Lors d'une réunion municipale du 5 juin, le maire a dévoilé une liste des subventions allouées aux associations locales. Plusieurs d'entre elles, notamment celles à vocation artistique ou sociale, ont vu leurs financements drastiquement diminués, selon les informations rapportées par ICI Vaucluse.
Le Planning familial est l'une des principales victimes de cette nouvelle politique. Hervé de Lépinau justifie cette décision par un désaccord idéologique fort, affirmant que l'organisme « prend ouvertement parti contre le Rassemblement national ». Il explique également que la situation budgétaire difficile héritée de l'ancienne majorité nécessite une rigueur accrue dans la gestion financière municipale.
"Des lignes rouges ont été franchies"
Pour étayer son discours, le maire cite une campagne d'affichage menée par le Planning familial à Paris, qui l'a choqué. Il déclare : « L'association n'est pas là pour exacerber les problèmes d'identité des adolescents. » Selon lui, « des lignes rouges ont été franchies ». À la suite de cette décision, le Planning familial se voit retirer une allocation de 3 000 euros, une perte qu'il considère comme peu significative, affirmant que l'association ne « va pas non plus s'effondrer ».
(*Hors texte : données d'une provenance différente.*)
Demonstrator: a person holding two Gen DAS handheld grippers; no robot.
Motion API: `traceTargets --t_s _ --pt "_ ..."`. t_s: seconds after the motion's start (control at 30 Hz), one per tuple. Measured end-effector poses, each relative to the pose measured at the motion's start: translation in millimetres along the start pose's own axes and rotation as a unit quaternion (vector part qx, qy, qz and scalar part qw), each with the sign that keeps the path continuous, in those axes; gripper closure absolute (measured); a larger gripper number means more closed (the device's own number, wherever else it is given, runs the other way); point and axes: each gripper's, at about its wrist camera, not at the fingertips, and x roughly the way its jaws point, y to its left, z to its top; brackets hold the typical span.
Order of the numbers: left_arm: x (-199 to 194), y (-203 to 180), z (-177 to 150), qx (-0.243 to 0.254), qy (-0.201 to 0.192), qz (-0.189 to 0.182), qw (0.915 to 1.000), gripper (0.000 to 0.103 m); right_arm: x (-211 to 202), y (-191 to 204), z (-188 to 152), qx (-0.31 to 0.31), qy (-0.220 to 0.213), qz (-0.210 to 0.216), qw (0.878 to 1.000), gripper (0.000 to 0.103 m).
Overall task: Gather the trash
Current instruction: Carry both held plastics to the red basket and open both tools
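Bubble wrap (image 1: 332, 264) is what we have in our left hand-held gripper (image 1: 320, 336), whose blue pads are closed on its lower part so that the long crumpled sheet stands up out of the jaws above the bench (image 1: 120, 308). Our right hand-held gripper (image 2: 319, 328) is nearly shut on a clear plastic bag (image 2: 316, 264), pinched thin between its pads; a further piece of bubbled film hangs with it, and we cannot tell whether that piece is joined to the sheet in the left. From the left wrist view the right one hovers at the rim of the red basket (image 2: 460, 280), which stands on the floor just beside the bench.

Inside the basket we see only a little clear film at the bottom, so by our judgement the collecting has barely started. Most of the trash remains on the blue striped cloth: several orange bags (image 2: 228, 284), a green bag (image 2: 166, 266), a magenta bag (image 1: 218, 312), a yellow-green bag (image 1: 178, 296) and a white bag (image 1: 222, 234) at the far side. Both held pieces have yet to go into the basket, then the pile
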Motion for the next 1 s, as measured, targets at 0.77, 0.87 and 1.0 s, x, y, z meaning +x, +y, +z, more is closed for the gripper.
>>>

Des pénalités pour d'autres associations
D'autres organismes se retrouvent également affectés. L'association « Carpentras fait son cinéma » perd 59 000 euros, tandis que la radio locale Territoire Ventoux FM se voit supprimer une aide de 1 700 euros après avoir par inadvertance diffusé une chanson à connotation pétainiste. Cette décision rappelle les préoccupations croissantes concernant l'essor des discours extrêmes dans le paysage politique local.
En 2020, Hervé de Lépinau avait déjà suscité la controverse en comparant l'avortement à un génocide, voire aux « crimes de Daesh », comme l’a rapporté Libération. Ainsi, ces récentes mesures soulignent une volonté affirmée de l'élu d'imposer sa vision conservatrice au détriment de certaines structures de soutien.